Packers notes: Mike Pettine plans to 'respect process' of coaching search
GREEN BAY - Defensive coordinator Mike Pettine said Thursday he has not made a firm decision on whether to apply for the Green Bay Packers head-coach opening, but he said not much has changed since stating earlier in the year that he preferred to remain a coordinator.
Pettine would probably get a lot of support from players and fans given the work he has done with the Packers' defense, but having experienced what it’s like to be a head coach for two years in Cleveland, he doesn’t appear compelled to do it again anytime soon.
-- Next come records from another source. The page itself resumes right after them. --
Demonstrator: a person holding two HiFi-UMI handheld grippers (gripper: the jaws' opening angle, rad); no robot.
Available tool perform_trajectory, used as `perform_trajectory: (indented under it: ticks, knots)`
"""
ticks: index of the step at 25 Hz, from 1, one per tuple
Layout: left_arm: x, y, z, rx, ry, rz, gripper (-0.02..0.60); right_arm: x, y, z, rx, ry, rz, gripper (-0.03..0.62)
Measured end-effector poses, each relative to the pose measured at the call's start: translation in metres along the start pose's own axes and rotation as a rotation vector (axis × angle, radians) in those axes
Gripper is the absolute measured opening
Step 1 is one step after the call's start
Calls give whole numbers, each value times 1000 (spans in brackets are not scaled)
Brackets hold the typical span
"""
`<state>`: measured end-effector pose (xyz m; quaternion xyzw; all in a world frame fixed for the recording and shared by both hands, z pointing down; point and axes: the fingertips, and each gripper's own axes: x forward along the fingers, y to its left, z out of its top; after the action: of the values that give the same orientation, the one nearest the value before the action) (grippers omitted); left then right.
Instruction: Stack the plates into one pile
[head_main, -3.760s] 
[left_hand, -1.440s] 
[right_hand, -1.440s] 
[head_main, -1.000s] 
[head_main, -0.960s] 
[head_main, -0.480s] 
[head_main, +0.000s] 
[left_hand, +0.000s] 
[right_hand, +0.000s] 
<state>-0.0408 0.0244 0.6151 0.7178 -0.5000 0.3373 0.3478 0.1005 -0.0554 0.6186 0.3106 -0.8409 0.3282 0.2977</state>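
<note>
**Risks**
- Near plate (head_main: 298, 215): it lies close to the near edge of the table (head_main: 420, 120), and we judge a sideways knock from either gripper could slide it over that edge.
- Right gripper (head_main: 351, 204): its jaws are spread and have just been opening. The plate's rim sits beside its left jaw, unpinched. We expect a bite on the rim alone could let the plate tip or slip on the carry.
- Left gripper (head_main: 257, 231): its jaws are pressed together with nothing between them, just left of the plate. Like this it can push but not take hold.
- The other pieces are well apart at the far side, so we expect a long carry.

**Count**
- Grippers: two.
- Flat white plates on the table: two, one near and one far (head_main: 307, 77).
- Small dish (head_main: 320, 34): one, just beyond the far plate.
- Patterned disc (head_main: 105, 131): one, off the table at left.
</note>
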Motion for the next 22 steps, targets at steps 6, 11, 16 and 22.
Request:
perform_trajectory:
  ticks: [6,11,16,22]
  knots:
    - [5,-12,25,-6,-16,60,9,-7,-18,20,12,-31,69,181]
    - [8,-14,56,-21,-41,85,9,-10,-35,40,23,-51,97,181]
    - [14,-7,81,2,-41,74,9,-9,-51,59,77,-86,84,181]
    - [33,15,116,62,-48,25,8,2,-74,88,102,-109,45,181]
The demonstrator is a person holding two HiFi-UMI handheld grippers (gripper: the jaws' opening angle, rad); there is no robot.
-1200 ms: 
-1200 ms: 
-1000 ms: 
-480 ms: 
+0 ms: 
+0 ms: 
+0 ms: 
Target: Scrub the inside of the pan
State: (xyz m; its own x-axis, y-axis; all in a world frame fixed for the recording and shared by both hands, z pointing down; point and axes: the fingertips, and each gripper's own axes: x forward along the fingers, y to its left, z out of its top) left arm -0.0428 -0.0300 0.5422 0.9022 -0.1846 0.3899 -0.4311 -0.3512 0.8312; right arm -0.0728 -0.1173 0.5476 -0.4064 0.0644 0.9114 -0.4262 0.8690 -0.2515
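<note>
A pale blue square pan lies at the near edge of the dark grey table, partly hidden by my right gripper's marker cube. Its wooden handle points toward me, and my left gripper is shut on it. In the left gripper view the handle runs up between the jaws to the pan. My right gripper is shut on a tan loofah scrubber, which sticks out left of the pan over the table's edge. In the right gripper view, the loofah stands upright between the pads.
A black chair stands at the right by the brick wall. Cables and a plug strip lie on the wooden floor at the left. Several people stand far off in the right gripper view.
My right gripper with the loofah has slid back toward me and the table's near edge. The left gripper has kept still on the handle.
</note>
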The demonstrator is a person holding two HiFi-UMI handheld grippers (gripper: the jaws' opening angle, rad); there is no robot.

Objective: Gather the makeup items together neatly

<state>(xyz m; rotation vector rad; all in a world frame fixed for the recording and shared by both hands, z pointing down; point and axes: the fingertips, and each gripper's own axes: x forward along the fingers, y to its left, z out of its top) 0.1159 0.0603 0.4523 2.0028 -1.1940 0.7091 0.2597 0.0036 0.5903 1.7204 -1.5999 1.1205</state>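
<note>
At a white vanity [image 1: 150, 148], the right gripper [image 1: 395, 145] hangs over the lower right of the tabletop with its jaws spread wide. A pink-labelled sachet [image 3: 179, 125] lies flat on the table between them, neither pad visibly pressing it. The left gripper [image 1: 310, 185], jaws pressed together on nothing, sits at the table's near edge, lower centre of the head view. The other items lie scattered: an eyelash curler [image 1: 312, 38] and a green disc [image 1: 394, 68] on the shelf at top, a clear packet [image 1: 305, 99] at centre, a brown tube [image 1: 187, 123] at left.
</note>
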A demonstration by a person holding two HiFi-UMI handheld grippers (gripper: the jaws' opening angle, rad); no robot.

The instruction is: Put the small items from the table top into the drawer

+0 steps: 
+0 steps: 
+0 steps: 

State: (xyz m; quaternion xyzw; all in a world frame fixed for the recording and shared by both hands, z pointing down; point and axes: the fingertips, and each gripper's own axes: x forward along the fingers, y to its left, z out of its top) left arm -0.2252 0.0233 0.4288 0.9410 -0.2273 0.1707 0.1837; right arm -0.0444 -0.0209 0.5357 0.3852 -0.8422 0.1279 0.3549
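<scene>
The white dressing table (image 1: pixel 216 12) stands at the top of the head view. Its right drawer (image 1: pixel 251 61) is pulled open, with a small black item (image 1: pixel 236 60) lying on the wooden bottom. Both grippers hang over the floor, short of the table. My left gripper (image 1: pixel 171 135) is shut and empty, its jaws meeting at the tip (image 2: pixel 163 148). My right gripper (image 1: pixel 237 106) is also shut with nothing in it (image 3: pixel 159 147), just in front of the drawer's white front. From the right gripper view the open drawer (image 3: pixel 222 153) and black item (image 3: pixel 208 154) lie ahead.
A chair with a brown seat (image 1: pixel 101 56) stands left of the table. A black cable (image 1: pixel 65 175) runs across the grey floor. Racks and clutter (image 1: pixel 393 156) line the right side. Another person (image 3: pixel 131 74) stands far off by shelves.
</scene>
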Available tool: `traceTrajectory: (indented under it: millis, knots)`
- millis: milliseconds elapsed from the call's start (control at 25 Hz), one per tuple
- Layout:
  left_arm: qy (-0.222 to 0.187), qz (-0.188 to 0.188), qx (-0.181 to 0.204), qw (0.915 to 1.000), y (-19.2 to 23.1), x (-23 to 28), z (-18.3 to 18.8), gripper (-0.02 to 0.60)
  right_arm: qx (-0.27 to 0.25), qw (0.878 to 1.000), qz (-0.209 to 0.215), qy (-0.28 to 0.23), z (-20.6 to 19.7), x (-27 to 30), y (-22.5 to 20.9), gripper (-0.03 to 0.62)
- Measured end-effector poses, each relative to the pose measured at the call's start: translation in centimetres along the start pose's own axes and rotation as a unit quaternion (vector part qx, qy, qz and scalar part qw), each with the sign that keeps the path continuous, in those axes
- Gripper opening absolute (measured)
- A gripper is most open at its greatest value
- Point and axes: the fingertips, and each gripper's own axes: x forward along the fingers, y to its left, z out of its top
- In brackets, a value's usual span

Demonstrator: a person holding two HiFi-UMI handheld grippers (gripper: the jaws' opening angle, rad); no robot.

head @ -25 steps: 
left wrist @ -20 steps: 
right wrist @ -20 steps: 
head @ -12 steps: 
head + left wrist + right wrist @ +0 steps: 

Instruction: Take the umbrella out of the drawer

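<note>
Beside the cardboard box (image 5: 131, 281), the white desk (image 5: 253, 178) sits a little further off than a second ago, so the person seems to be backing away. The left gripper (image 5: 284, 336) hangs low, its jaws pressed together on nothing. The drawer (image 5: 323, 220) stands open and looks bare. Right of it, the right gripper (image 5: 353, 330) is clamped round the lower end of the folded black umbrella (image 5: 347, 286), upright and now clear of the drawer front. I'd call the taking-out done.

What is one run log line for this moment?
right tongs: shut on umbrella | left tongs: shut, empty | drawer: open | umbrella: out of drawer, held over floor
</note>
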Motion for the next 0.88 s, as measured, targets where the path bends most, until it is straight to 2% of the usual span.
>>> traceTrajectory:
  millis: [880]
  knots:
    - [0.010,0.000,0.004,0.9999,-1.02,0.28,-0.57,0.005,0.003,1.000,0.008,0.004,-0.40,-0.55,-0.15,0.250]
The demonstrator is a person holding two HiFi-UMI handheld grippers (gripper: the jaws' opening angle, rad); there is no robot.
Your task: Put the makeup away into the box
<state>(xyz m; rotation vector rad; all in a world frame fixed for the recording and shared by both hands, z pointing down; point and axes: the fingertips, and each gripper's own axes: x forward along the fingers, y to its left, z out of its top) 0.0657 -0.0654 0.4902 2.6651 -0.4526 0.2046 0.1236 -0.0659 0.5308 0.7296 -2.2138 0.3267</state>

“I've said all along, and I know some people might scratch their heads given what our record's been, but just from a personal standpoint, just the year this has been, getting back in, and the enjoyment being around the players, being around the coaching staff, building a plan, going out and practicing it, teaching it, implementing it, it's what I love to do and I don't know if I necessarily see that changing anytime soon,” he said.
Pettine, who was out of football for two seasons after being fired from the Browns in 2015, stabilized the defense and made the best of an injury-filled season. The Packers will finish up against Detroit on Sunday without seven of their 11 starters from Week 1 due to injury.
The Packers improved from 22nd to 14th in yards allowed per game and from 26th to 22nd in points allowed.
Pettine is under contract with the Packers next year and said he would do exit interviews with his players Monday and begin preparing reports on the season. Like the rest of the assistants, he does not know whether the Packers will want him to remain.
In Pettine’s case, if the Packers hire an offensive-minded coach to replace the fired Mike McCarthy, they may want Pettine to stay on. If they hire a defensive-minded coach, it would seem likely the Packers would give him an opportunity to seek a job elsewhere.
The big question is whether the club would allow him to seek a job somewhere else right away so that all the coordinator openings aren't filled by the time the Packers make a decision on their new coach.
“It falls into the no-control-over piece as well,” Pettine said. “I’m sure the Packers have a plan of how they’re going to go about their search, and we’ll, all of us, will respect that process and see how it plays out.”
Looking to move up
Defensive passing game coordinator Joe Whitt made it clear that he would like to be a coordinator and a head coach in the NFL.
It’s not known if Whitt is under contract for next season. If he is, the Packers could block him from interviewing for a coordinator’s position somewhere else. However, if his deal is up, he could interview anywhere.
McCarthy promoted Whitt last year after the change in coordinators and he oversaw a pass defense that ranked 11th in the NFL despite cornerbacks Kevin King, Davon House and Will Redmond and safeties Raven Greene and Ibraheim Campbell landing on injured reserve.
He played often with rookies Jaire Alexander and Josh Jackson at corner and veteran corner Tramon Williams at safety.
“How many guys have played in the secondary that were not in training camp?” Whitt said. “There’s more of those guys than that were actually in training camp.
“I give credit to (secondary coach) Jason (Simmons) for doing a great job of getting the group to play as one. The numbers aren’t great, but the energy and the communication and those type of things have been solid. If we can keep healthy bodies, it would be a little bit different.”
Special teams coach Ron Zook knows his unit didn’t have a good year and he will probably pay the price for it.
But the 64-year-old Zook said he is comfortable with whatever happens.
“I’ve been in this business a long time,” he said. “Fortunately, I’m good. Obviously, I want to keep coaching if that allows me. But if it doesn’t, I’ll do something. I feel very comfortable with where I’m at in life and what I’m doing.
“But like I said I want to keep coaching, I enjoy it. This is a great place obviously and we’ll see what happens. But I don’t have near the anxiety that some people might have.”
Jackson a corner
Asked if Josh Jackson might be a safety next year, Simmons said it would be a waste to stick him in one spot because he has been able to play all over the field as a corner.
Jackson has started nine games and played 68 percent of the snaps this season, playing all the corner positions. He does not have an interception and has missed too many tackles, but for a rookie he shows promise.
“The good thing about him is that he’s so versatile,” Simmons said. “He can do so much. I don’t want to say he’s a safety because I don’t want to limit the fact he can play corner. He can go out there and match guys outside. We’ve asked him to go out there in what we call the Autobahn, that fast track out there and he’s guarded guys vertically and done a good job doing so.
“So, whenever you have a guy that’s so versatile, we use him in that capacity and move him around a lot. I can’t box him into one position.”